A meta-analysis of 29 studies found that bullying victimization in childhood resulted in increased rates of depression that endured for up to 36 years post-victimization, with an average of 6.9 years post-victimization. Adult victims of childhood bullying are also at an increased risk for other internalizing disorders such as anxiety. Another meta-analysis of 51 reports of 28 longitudinal studies found that childhood victimization was associated with aggressive (e.g., fighting) and violent behavior (e.g., assault, robbery, rape) an average of 6 years following victimization. This finding suggests that victimization often results in subsequent violent behavior years later, heightening the risk for engagement with the juvenile justice system, criminality, and in some instances school shootings planned as revenge.

Mental Health Consequences for Bullies

Youth diagnosed with depression, anxiety, and Attention Deficit Hyperactivity Disorder (ADHD) had almost 3 times the odds of being identified as a bully compared to those without these diagnosis. These findings highlight the fact that although it is easy to vilify youth who perniciously bully their peers, they might actually be suffering themselves and are in need of support. This is not meant to excuse their egregious behavior, but simply meant to highlight the fact that adults should delve into the reasons why youth are bullying others.

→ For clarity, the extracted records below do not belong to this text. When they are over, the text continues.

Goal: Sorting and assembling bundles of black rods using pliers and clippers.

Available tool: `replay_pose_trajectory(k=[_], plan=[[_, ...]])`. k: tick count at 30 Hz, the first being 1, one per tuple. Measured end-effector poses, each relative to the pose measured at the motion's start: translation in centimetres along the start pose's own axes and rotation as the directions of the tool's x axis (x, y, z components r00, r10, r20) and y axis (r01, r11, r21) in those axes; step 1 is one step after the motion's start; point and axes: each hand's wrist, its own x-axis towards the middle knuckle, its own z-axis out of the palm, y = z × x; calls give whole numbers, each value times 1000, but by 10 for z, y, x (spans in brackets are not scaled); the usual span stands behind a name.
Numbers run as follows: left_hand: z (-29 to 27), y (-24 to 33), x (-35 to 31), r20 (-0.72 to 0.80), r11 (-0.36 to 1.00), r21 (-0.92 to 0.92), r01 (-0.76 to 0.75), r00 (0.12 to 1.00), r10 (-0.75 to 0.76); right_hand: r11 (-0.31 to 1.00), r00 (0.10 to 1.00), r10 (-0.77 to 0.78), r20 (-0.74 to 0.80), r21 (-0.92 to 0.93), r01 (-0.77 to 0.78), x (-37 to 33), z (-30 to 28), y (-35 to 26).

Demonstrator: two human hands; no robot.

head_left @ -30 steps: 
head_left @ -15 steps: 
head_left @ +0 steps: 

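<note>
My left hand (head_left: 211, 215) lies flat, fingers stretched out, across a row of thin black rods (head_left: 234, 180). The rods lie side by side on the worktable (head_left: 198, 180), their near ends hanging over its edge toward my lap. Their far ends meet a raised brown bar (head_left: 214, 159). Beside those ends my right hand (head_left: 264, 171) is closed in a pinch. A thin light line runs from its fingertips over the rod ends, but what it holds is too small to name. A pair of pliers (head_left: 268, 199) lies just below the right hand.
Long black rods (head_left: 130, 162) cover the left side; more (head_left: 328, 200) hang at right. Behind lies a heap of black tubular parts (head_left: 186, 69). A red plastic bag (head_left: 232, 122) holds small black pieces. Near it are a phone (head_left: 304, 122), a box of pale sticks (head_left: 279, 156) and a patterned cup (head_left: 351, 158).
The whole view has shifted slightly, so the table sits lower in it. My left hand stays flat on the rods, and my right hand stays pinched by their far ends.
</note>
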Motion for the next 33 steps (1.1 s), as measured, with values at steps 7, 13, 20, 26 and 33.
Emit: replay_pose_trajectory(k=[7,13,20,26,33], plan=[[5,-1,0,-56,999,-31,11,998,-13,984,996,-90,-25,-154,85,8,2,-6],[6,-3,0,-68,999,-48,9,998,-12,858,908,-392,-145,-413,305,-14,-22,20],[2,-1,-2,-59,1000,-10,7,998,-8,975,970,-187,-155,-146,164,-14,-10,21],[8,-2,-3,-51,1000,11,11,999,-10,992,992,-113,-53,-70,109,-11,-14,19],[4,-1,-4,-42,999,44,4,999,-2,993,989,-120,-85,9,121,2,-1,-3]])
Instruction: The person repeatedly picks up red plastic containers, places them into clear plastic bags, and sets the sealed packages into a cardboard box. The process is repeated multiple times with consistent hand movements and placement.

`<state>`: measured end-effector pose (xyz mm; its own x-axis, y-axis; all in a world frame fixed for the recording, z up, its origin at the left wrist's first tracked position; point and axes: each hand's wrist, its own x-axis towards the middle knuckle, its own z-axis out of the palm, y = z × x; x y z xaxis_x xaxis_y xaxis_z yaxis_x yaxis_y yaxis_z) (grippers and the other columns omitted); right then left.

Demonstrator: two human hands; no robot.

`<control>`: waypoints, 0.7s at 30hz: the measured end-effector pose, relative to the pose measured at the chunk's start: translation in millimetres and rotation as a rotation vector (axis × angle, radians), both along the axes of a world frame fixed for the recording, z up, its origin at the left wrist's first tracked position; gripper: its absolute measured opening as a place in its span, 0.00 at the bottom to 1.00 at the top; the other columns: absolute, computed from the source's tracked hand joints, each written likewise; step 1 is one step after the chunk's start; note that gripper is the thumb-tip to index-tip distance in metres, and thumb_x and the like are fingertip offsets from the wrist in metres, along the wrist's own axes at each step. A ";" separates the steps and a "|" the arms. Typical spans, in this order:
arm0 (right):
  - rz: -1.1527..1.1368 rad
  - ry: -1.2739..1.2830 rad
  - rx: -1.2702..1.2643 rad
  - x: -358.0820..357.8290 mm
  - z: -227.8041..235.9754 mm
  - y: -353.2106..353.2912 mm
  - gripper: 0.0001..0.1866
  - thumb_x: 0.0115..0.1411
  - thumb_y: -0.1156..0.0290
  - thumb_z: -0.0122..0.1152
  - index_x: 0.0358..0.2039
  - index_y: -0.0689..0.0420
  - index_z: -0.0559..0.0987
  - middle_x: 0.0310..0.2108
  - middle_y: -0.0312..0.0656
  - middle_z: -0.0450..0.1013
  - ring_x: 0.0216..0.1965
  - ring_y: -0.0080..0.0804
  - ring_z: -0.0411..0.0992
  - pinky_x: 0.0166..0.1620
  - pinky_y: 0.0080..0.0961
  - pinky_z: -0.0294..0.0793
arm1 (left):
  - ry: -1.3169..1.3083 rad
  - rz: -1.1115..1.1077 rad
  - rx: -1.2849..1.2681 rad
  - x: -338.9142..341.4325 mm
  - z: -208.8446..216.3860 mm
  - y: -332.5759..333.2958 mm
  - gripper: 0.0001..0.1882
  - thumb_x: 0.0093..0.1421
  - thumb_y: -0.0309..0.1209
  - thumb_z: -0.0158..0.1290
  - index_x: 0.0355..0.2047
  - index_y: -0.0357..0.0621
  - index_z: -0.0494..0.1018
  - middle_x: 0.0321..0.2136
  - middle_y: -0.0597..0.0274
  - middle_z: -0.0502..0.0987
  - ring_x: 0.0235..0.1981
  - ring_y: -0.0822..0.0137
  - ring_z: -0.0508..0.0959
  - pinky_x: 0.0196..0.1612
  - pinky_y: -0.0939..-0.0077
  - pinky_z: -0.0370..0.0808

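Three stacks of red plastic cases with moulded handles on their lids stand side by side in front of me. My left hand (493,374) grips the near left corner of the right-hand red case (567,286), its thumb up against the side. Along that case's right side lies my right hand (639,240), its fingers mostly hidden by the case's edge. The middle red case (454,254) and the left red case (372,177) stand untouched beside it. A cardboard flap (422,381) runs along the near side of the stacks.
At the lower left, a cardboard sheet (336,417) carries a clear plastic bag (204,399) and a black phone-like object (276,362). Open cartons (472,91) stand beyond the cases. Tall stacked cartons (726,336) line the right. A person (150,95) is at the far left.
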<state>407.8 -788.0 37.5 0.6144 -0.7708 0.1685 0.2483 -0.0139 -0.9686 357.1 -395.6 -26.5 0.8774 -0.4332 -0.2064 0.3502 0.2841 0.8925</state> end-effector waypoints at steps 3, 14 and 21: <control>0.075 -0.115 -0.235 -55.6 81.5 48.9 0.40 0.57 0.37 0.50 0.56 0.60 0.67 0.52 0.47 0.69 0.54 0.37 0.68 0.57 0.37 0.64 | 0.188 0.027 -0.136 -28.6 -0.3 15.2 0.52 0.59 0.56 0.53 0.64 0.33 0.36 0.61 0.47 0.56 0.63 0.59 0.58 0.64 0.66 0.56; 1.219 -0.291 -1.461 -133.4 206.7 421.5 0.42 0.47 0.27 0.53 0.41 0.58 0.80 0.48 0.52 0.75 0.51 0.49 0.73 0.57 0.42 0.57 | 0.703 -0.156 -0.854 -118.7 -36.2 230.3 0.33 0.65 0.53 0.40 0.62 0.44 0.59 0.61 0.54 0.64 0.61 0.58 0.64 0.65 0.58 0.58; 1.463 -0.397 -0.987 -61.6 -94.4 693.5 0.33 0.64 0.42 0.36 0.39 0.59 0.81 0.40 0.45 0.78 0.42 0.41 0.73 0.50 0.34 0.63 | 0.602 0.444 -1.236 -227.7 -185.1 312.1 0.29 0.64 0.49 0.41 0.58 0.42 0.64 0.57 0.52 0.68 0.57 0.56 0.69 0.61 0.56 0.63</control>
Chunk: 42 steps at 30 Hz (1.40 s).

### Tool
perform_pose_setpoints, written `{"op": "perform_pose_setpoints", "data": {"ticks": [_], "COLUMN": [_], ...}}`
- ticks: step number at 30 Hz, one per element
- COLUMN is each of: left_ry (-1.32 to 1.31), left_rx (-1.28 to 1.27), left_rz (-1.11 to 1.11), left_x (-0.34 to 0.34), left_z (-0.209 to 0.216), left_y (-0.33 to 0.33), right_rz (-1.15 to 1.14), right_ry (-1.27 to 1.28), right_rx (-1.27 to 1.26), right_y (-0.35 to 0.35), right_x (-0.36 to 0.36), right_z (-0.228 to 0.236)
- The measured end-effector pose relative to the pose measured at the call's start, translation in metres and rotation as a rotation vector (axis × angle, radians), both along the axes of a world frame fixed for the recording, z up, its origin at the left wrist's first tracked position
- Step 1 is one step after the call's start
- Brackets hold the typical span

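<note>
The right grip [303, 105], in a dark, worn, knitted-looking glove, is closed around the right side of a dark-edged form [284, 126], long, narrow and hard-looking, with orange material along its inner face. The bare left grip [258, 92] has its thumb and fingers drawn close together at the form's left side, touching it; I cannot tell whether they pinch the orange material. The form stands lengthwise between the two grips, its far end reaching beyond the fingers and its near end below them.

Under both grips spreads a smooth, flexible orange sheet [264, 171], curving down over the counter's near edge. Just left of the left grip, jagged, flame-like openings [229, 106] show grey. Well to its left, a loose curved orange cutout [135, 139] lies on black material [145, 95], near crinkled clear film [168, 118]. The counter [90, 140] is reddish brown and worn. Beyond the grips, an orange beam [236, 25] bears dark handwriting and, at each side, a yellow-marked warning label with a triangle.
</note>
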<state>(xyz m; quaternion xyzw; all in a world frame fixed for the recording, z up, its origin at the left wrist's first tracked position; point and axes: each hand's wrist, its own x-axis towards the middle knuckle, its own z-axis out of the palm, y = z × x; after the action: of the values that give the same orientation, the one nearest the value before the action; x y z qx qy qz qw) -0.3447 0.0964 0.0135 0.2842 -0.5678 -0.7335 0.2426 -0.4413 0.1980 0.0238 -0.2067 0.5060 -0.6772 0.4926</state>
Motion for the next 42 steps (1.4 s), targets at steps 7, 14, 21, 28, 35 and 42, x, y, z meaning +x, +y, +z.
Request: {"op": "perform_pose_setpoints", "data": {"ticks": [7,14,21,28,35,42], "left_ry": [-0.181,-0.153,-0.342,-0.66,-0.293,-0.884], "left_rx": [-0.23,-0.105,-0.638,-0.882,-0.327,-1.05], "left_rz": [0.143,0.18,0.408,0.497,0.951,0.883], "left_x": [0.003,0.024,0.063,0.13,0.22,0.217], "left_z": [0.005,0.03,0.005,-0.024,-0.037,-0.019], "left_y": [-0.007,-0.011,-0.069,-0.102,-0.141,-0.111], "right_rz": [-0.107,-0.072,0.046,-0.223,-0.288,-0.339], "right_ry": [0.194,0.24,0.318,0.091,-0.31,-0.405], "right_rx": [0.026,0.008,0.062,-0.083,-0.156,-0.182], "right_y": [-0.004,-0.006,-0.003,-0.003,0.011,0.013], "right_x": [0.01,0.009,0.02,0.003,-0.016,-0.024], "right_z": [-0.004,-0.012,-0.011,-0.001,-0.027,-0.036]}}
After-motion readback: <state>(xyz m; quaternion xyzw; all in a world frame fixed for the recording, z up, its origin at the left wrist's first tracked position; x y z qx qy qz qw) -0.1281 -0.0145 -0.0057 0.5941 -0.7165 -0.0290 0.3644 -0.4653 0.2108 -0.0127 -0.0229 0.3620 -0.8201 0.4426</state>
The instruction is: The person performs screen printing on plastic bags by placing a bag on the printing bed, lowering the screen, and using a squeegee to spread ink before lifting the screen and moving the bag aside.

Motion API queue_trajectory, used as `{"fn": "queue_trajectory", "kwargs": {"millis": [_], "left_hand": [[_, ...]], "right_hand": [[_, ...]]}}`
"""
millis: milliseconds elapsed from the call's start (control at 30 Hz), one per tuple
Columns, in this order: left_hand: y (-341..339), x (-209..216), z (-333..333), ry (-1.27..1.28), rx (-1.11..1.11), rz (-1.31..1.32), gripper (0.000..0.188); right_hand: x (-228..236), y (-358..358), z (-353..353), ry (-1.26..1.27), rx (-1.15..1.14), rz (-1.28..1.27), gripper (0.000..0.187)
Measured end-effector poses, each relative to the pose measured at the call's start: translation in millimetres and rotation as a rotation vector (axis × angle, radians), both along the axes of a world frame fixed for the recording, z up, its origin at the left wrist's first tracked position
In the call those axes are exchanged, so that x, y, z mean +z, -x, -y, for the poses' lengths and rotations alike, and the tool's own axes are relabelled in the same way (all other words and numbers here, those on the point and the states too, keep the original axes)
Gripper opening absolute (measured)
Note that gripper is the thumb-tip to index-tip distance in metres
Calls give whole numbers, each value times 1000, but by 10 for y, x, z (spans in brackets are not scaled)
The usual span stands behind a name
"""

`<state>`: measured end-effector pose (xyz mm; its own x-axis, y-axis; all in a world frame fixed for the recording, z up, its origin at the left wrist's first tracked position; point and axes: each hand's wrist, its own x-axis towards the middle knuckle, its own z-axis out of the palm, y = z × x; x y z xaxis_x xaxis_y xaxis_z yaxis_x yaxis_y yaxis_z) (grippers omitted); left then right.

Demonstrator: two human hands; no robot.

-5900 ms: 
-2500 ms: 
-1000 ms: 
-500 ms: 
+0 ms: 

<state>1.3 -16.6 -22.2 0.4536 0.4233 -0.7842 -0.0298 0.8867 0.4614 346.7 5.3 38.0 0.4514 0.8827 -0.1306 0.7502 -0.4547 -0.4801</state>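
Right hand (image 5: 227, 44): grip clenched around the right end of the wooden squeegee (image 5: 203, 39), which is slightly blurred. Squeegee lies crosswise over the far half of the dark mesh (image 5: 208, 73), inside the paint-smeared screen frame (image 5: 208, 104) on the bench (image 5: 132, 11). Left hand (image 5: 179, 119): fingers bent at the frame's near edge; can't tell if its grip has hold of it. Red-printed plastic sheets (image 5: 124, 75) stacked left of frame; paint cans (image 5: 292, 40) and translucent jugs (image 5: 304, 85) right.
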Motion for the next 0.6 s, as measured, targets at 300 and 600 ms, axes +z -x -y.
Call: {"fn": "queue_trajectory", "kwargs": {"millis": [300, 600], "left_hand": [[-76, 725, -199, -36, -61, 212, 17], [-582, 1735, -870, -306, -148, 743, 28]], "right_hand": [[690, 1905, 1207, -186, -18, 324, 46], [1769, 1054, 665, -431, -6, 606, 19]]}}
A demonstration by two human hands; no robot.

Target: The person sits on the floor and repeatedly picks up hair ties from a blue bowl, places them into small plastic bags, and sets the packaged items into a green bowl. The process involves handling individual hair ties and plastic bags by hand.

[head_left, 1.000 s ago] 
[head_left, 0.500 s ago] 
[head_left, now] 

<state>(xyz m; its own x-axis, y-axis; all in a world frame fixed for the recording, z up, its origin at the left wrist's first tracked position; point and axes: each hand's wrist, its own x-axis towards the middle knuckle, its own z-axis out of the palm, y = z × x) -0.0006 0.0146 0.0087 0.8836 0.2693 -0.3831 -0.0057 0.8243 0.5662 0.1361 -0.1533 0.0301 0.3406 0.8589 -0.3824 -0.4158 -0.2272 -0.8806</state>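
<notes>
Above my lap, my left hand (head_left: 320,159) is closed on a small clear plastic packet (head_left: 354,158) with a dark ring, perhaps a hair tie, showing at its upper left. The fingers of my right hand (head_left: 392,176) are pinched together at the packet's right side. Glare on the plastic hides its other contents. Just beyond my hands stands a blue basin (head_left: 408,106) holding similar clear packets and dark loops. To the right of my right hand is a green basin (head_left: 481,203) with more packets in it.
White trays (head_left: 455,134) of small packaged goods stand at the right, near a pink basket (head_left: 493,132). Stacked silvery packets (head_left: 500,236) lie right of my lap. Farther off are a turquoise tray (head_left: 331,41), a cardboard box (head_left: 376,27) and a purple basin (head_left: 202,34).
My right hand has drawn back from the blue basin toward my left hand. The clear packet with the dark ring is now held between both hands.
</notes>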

Youth who bully others, might also be victims or witnesses of domestic and community violence. These youths might bully others because they are re-enacting the violence they have experienced and/or witnessed at home or in the community. Indeed, youth exposed to domestic violence have increased rates of internalizing and externalizing behavior (e.g., anxiety, depression, conduct problems, aggression) that can translate into bullying others.

Youth engaged in bullying perpetration also have negative long-term outcomes. For example, a meta-analysis of 28 studies that compared childhood bullies with non-bullies found that bullies displayed increased levels of criminal offending up to 11-years post-bullying. This finding suggests that the aggressive and anti-social behavior in which bullies engage, can become a somewhat permanent part of their behavior that endures years after school ends. Further, the behavior escalates from harassing peers to actual criminal offending.

Both victimization and bullying are associated with a host of long-term negative consequences (e.g., depression, anxiety, aggression, violence), highlighting the necessity of putting a stop to this harmful behavior.